Ciertamente, también considera el tipo subjetivo de la omisión; la problemática situación sobre autoría y participación (incluyendo importantes ponderaciones sobre la participación omisiva en un delito de comisión y viceversa); la posibilidad de tentativa; las cuestiones relativas al error de tipo y de prohibición, así como a la antijuridicidad, abordando estos temas con sencillez y llanura.

Ya con la ingeniería típica construida, en el Capítulo III aborda una de las cuestiones más problemáticas de la omisión penal, referida a los casos en los que resulta difícil establecer si nos encontramos ante un caso de imputación activa o bien omisiva. En este terreno, tras un repaso de la evolución dogmática que se ha dado a esta cuestión a lo largo de la historia, se inclina, en lo sustancial, por la teoría de la causalidad; siempre en fiel respeto al justo propósito de elaborar un sistema penal omisivo ajustado a las mandas de la Constitución Nacional.
Bajo esa perspectiva, profundiza el tema -con cita de relevante jurisprudencia- alrededor de supuestos clave, como lo son los casos de imprudencia, de cursos salvadores, la omissio libera in causa y actio libera in omittendo, etc.
El Capítulo IV Soria lo destina a presentar una ordenada síntesis de la construcción de la omisión realizada, y si bien bastaba, hasta allí, para dar un cierre suficiente a su obra, no conforme con ello, pone en práctica su tesis.
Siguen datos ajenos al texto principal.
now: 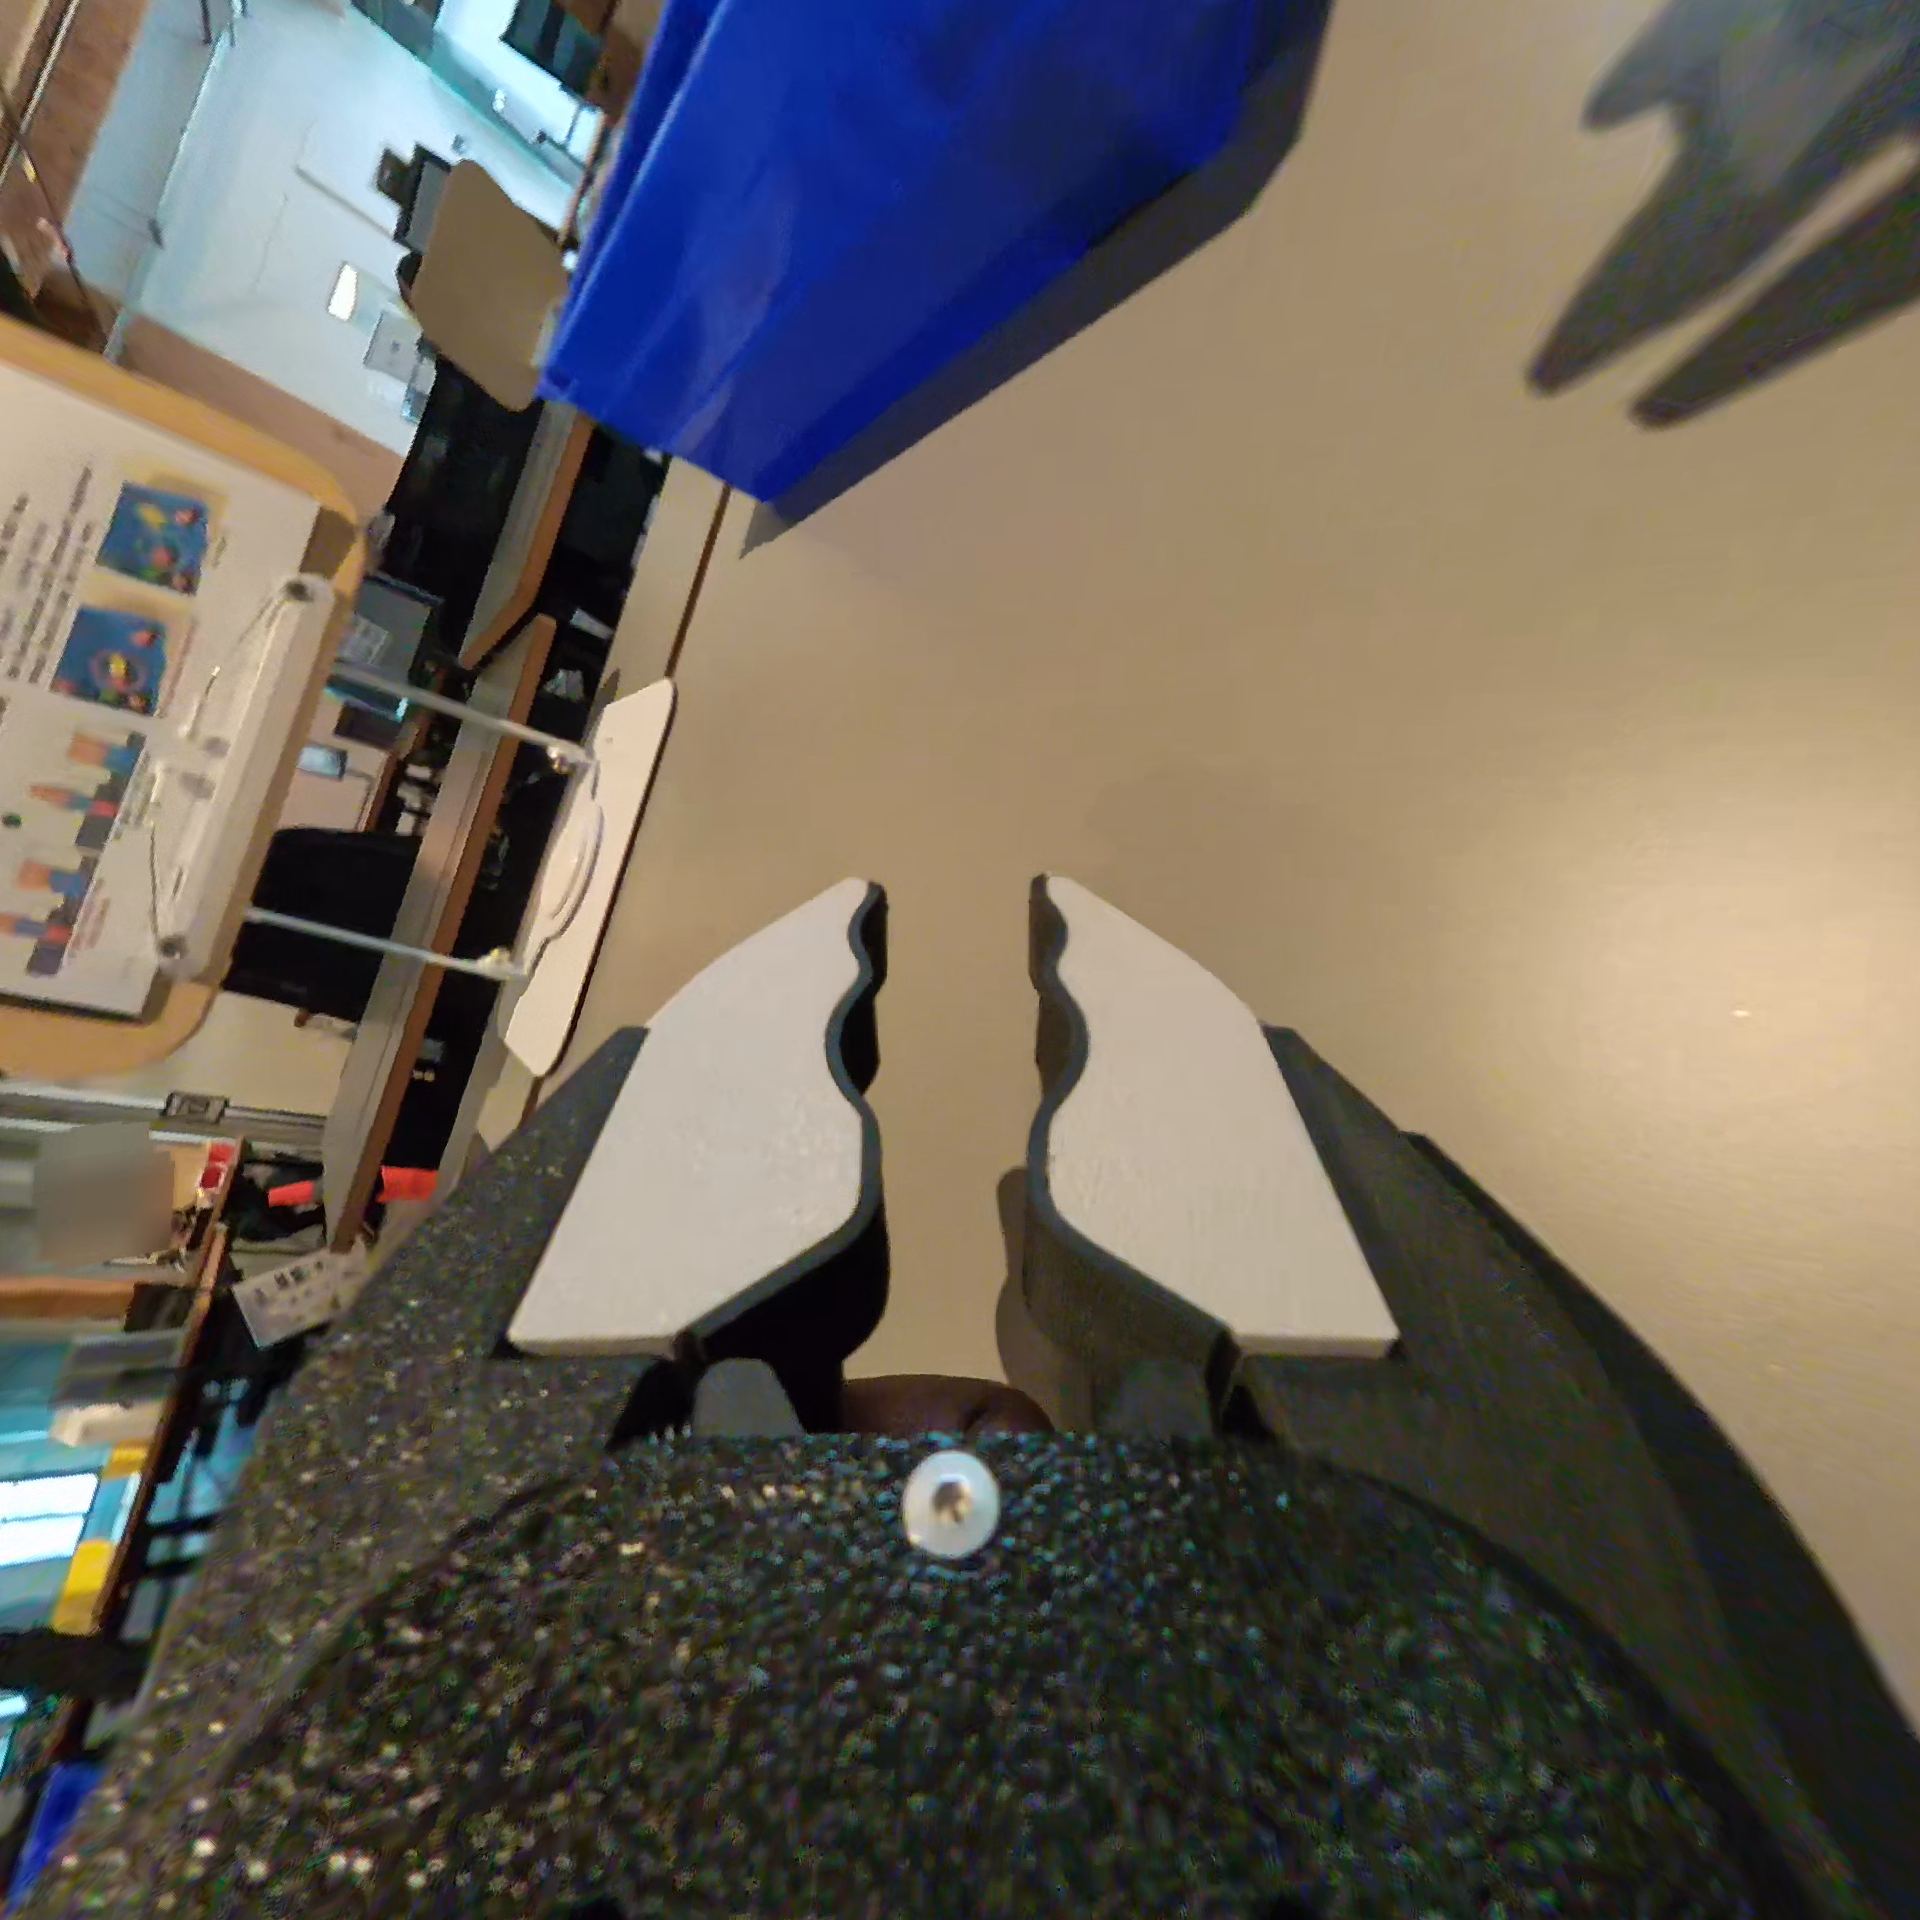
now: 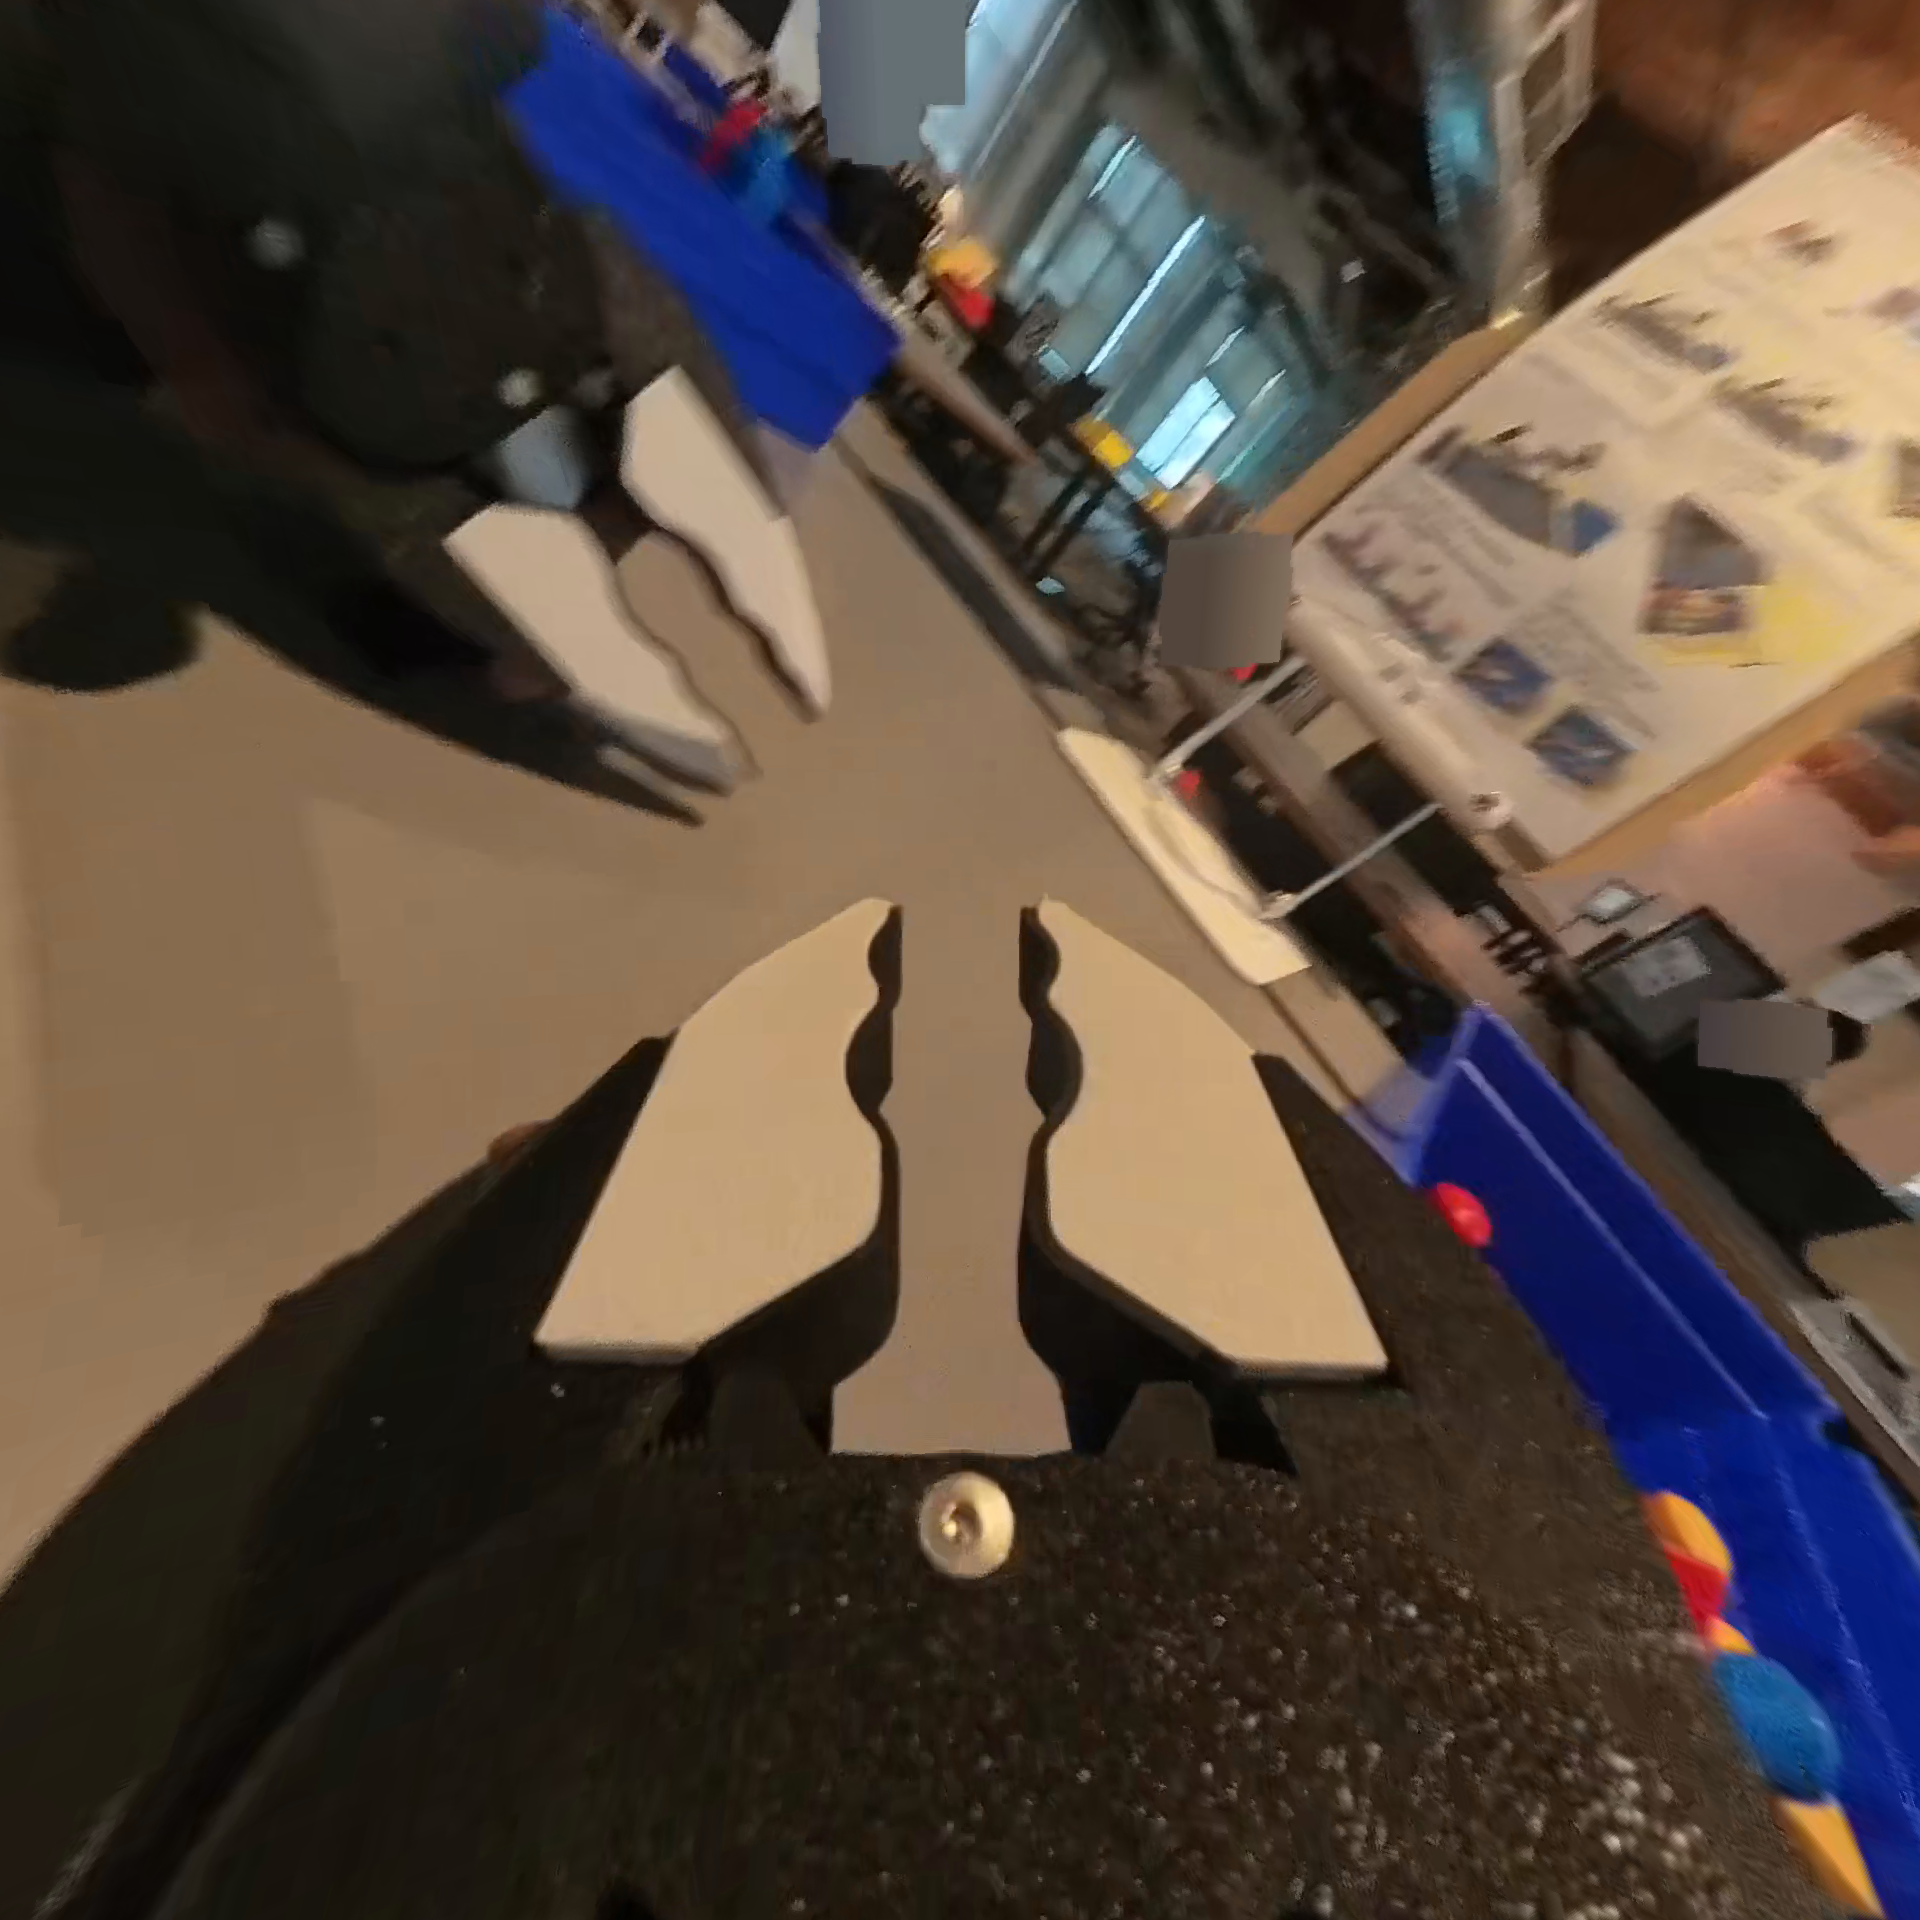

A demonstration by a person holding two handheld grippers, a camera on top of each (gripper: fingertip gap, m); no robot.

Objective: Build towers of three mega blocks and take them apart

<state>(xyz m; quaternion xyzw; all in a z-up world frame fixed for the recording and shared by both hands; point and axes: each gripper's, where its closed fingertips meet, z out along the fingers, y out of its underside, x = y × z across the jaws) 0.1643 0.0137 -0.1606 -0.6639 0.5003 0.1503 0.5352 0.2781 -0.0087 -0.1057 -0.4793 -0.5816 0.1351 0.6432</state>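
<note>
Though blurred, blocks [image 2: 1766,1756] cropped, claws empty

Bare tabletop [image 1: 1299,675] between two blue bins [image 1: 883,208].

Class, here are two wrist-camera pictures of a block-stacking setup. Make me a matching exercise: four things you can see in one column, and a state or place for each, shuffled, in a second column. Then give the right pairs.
Column 1
1. left gripper
2. right gripper
3. blue bin in the right wrist view
4. table

Column 2
A. holds coloured blocks
B. beige, bare under both grippers
C. open, empty, blue bin ahead of it
D. open, empty, the other gripper ahead on its left

Pairs: 1-C, 2-D, 3-A, 4-B
</note>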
Así lo hace en el Capítulo VI, donde confronta su esquema frente al delito de homicidio, el más emblemático del Derecho Penal. En este terreno, eminentemente práctico, pero en donde no prescinde de abundante doctrina, fija posición y considera que en nuestro país no se encuentra previsto el homicidio doloso por omisión (reconociendo, con honestidad, que su postura no es mayoritaria), señalando que por dicha vía legal no puede castigarse una conducta tal, sino que se debe acudir a la figura del abandono de persona -a la cual le brinda amplitud interpretativa en su faz teleológica-. Con tal propósito, nos ilustra acabadamente sobre el punto con casos paradigmáticos; dando su opinión sobre ellos, tanto con solvencia como con respeto por autorizada doctrina y decisiones jurisprudenciales que suscriben una tesis diferente a la que propone el autor.

En definitiva, como queda evidenciado en esta breve reseña, la obra aborda con exhaustividad la cuestión de los delitos de omisión, tipos penales que en la visión general de la dogmática penal aparecen eclipsados por los delitos de comisión, a los que siempre se les ha dedicado mayor espacio.
Así, elegir los delitos de omisión como tema de estudio ha sido el primer acierto de Soria. Pero, sin dudas, el más importante de sus logros no fue sólo enfocar en ellos, sino el haber reivindicado la función de garantía que en sus orígenes hubo de tener la Teoría del Delito -que es la que da verdadero sentido y razón a su existencia- y que, muchas veces, es un eje que se pierde.
Con estas palabras, dejo así presentada a la comunidad jurídica esta sólida obra, que trasunta seriedad y compromiso en las consideraciones que nos ofrece su joven autor; en quien confluyen preparación académica y experiencia judicial como síntesis que promete y torna deseable nuevos aportes doctrinarios, a cuya producción, desde aquí, lo estimulo.